Москати в сопровождении секретаря суда ждал в одной из гостиных второго этажа, напротив обнаженной трехголовой Гекаты с полумесяцем в руке, в украшенной листьями цикуты рамке. Вошла Беатриче - очень высокая и красивая, с зачесанными назад волосами, в черной бархатной робе, на которой блестела лишь индийская пряжка. Беатриче усадила гостей и, внешне совершенно спокойная, расположилась лицом к возившемуся с письменным прибором секретарю и готовившему наступление Москати. Он как паз вернулся с допроса донны Лукреции, из которой сумел выудить лишь скупые банальности, и надеялся выведать у Беатриче факты поинтереснее.
— Когда вы позвали на помощь?
— Как только узнала о несчастье.
— Вы узнали первой?
— Уже не помню... Тогда просто ум за разум зашел... Возможно, донна Лукреция все увидела вместе со мной... Вот мы и позвали...
— Вы видели, как все произошло?
— Откуда? Ведь я спала!
— Но как же вы узнали о несчастье?
— Мы услышали крик: «Боже!» и шум падения.
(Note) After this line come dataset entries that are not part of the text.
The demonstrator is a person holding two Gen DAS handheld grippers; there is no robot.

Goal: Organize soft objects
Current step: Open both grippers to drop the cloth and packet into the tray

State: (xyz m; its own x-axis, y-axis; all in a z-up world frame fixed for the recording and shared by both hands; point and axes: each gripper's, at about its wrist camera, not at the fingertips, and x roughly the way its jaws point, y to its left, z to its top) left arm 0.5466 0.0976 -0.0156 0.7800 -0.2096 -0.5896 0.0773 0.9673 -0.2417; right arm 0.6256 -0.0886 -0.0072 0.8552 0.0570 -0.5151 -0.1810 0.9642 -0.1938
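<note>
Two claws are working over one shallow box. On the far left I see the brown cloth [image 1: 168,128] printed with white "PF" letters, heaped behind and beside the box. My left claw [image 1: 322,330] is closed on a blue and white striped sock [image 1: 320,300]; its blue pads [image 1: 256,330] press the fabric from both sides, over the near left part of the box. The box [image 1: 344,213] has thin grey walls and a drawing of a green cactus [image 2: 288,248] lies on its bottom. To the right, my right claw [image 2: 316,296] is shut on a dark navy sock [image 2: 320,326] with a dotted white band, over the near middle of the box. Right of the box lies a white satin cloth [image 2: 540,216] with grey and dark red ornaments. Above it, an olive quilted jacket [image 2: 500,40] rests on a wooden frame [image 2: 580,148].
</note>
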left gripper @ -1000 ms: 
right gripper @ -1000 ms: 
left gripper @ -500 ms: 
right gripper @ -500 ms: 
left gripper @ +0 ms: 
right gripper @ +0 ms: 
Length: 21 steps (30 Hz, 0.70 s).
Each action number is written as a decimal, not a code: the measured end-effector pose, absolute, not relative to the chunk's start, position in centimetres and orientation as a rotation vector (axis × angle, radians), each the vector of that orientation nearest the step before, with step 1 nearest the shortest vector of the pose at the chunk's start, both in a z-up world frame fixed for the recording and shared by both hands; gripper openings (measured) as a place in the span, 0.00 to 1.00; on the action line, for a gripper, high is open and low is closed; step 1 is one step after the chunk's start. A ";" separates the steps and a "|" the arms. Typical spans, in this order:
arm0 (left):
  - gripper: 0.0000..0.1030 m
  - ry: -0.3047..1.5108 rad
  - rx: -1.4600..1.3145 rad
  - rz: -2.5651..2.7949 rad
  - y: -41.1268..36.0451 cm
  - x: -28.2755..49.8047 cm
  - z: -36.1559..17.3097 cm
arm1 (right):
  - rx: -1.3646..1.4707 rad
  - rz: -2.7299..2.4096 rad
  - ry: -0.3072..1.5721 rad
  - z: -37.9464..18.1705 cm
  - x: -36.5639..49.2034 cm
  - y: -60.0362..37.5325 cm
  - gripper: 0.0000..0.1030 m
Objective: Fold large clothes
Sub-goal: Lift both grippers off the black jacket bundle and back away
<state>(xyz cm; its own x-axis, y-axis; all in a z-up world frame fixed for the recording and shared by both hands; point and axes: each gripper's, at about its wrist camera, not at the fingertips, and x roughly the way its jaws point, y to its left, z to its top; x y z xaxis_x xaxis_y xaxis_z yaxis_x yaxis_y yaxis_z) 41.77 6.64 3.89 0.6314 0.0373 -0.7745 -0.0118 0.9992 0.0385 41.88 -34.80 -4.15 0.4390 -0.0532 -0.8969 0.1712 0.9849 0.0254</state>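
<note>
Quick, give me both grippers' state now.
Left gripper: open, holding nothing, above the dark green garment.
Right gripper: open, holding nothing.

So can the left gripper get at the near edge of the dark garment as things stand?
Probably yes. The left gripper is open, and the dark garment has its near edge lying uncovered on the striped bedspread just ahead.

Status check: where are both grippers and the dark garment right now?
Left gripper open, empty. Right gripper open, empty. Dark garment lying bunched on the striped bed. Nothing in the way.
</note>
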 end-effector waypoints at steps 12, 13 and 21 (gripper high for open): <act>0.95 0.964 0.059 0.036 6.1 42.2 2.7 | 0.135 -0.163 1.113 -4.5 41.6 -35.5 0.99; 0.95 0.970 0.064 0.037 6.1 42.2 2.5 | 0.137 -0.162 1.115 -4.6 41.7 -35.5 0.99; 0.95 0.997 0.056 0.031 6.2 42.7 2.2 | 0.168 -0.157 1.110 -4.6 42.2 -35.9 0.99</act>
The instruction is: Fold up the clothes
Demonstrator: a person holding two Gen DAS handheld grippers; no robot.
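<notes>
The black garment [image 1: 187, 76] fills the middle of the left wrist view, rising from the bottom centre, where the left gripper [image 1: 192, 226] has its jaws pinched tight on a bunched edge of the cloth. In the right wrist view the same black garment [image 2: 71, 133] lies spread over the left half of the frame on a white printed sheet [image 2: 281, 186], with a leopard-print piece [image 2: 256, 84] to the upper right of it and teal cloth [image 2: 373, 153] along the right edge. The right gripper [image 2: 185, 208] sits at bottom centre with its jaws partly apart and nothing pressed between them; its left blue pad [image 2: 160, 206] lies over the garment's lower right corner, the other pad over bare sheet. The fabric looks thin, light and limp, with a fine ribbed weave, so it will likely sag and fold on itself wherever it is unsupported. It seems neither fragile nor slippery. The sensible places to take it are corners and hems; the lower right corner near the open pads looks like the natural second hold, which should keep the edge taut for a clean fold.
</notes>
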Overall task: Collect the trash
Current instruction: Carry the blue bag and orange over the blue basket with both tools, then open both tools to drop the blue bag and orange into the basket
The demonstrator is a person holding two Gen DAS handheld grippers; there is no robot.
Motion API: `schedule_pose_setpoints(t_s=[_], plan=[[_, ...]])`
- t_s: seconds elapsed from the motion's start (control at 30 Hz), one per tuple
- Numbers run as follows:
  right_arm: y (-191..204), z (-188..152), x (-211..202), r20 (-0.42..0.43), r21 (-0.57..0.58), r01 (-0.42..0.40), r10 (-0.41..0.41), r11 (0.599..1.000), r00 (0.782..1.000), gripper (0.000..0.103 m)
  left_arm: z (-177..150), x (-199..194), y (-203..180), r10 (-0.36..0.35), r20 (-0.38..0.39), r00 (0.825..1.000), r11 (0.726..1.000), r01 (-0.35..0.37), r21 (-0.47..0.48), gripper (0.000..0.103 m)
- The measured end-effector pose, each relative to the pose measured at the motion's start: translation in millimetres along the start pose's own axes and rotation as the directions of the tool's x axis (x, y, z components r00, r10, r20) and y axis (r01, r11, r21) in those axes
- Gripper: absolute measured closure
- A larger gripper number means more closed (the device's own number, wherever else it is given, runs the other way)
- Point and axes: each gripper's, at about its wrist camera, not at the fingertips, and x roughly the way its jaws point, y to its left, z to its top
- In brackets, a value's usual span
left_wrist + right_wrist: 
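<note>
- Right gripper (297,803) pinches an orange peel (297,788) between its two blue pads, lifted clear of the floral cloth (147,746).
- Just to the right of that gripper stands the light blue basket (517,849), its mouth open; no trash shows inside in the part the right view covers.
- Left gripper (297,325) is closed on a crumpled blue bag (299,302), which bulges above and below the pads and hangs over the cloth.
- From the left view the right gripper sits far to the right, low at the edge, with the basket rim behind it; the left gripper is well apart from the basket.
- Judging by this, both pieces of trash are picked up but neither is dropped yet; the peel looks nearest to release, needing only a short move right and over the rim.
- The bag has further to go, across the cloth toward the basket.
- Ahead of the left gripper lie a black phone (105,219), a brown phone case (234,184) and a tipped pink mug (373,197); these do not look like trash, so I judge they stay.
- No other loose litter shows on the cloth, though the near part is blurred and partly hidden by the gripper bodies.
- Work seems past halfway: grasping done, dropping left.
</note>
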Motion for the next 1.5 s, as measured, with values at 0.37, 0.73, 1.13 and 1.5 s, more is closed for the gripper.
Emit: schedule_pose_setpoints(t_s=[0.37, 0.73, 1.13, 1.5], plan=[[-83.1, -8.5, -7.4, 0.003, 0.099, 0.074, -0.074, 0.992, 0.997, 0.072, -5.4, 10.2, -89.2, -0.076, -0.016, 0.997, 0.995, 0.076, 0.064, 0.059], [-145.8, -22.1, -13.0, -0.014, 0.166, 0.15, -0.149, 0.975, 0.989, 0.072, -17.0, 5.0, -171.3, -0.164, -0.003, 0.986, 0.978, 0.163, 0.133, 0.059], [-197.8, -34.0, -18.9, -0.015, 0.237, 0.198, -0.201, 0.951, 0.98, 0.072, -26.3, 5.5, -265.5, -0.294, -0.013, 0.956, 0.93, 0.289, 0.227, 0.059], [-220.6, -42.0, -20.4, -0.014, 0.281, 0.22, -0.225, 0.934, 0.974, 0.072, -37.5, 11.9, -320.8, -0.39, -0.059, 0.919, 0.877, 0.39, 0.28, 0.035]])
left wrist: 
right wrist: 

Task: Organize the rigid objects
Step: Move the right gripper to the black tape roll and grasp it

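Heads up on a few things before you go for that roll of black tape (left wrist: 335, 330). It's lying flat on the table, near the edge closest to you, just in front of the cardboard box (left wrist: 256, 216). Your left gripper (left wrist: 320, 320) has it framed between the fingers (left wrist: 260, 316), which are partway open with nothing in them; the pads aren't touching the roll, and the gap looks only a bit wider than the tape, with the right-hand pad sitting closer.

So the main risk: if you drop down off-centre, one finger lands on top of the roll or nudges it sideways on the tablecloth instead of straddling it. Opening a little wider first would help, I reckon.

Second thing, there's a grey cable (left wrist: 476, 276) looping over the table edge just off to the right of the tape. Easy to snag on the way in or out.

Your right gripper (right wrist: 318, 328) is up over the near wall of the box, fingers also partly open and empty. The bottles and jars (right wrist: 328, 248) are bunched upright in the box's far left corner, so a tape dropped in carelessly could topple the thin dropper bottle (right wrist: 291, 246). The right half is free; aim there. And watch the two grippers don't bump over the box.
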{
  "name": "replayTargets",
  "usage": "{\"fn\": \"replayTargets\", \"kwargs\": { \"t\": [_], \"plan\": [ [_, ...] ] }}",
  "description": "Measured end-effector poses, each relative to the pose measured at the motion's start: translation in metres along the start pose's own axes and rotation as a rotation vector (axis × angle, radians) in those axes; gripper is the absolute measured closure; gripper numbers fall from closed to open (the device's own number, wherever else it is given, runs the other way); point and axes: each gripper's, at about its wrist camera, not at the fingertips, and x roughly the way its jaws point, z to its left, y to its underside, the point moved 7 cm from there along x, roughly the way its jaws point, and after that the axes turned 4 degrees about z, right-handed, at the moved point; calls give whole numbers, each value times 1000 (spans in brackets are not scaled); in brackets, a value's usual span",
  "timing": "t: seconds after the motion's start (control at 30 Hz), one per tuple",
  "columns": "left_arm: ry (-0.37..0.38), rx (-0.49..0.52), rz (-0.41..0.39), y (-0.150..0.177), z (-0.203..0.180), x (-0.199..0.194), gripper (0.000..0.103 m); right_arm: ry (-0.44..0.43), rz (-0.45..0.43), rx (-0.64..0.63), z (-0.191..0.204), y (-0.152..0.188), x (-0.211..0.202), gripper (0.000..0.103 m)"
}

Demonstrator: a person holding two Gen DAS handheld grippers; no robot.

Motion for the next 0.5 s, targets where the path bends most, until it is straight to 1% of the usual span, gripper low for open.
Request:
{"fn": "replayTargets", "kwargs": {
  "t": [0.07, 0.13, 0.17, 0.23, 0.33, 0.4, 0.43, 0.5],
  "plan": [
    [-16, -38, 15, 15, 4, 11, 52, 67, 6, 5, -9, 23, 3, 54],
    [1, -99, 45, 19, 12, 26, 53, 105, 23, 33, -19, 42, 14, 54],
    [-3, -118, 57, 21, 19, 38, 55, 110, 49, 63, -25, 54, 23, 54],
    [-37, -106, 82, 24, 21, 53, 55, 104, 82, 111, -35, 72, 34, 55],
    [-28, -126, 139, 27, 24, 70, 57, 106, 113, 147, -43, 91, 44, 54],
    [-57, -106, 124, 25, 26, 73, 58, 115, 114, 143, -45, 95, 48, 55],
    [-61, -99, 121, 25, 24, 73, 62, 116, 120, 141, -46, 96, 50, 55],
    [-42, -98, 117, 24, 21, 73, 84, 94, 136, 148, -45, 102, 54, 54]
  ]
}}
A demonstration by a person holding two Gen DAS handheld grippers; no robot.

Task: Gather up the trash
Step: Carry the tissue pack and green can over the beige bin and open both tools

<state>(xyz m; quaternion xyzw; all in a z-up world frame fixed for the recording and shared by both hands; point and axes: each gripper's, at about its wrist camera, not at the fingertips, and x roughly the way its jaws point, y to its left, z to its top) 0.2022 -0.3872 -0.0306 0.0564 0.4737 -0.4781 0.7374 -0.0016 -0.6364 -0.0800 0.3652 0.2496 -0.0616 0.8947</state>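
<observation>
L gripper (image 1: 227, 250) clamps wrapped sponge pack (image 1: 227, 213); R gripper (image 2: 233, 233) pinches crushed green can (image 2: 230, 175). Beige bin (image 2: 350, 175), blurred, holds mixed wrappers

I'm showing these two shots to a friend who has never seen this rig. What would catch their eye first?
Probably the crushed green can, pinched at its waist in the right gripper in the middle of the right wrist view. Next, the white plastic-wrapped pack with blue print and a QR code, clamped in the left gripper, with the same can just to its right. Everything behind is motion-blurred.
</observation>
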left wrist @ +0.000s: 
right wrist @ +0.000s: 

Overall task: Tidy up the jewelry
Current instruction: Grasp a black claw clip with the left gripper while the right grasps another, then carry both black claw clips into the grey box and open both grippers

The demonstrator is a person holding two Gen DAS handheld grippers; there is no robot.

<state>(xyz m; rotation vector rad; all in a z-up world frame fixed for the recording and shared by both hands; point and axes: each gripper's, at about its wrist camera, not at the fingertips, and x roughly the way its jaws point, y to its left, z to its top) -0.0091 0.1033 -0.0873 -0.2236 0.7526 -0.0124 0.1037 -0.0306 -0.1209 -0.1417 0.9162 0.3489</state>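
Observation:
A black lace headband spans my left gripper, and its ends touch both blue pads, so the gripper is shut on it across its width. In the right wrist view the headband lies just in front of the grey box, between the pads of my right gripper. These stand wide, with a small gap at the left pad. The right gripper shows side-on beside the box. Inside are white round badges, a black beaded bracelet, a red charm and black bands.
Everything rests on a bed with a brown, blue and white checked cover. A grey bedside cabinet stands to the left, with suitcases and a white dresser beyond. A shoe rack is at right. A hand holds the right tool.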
— А что сказал Олимпио Кальветти?
— Олимпио Кальветти в замке не было, он явился только с селянами. На наш зов откликнулся Джорджио Венециано.
Беатриче принялась излагать собственную версию, как ей казалось, весьма основательно разработанную, подчеркивая массу деталей, лишь бы придать рассказу правдоподобие. От каких именно ран скончался дон Франческо, ей сообщил протоиерей церкви Санта-Мария-делла-Петрелла.
— Вы приносили какие-либо пожертвования протоиерею?
— К сожалению, нет.
— А давали ли вы деньги Марцио Флориани?
— Зачем?.. Да у меня самой осталось не больше четырех-пяти скудо.
— И вы не дарили ему никаких других вещей?
— С какой стати?
Улисс Москати ничего не ответил, лишь вперил в нее большие черные глаза. Отрицая то, что легко было доказать, Беатриче разрушала до основания свою будущую систему защиты.
Москати расспросил и о смерти Паоло, которая была еще так свежа в памяти, что Беатриче расплакалась. Судья учтиво попрощался, секретарь поклонился до земли, и оба направились в тюрьму Тор-ди-Нона выслушать свидетелей и подозреваемых, нередко объединявших оба эти качества в одном лице. Там были повара, прачки, конюхи и абруццкие крестьяне, способные изъясняться только на своем диалекте. Тем не менее, все они видели окровавленную постель, невредимую бузину, унесенную Плаутиллой шерсть, обшитый сутажом графский плащ на плечах Марцио и то, как сыновья проехали мимо церкви, даже не помолившись на могиле отца. Но как жестоко дон Франческо обходился с родней! В Петрелле разыгрывалось столько ссор и расправ! — «Синьор падре еще пожалеет о том, что меня избил», - это слышали все служанки. — «Когда я нашел его в огороде, - сказал конюх Скаккино, — сердце еще билось, а из ран хлестала кровь».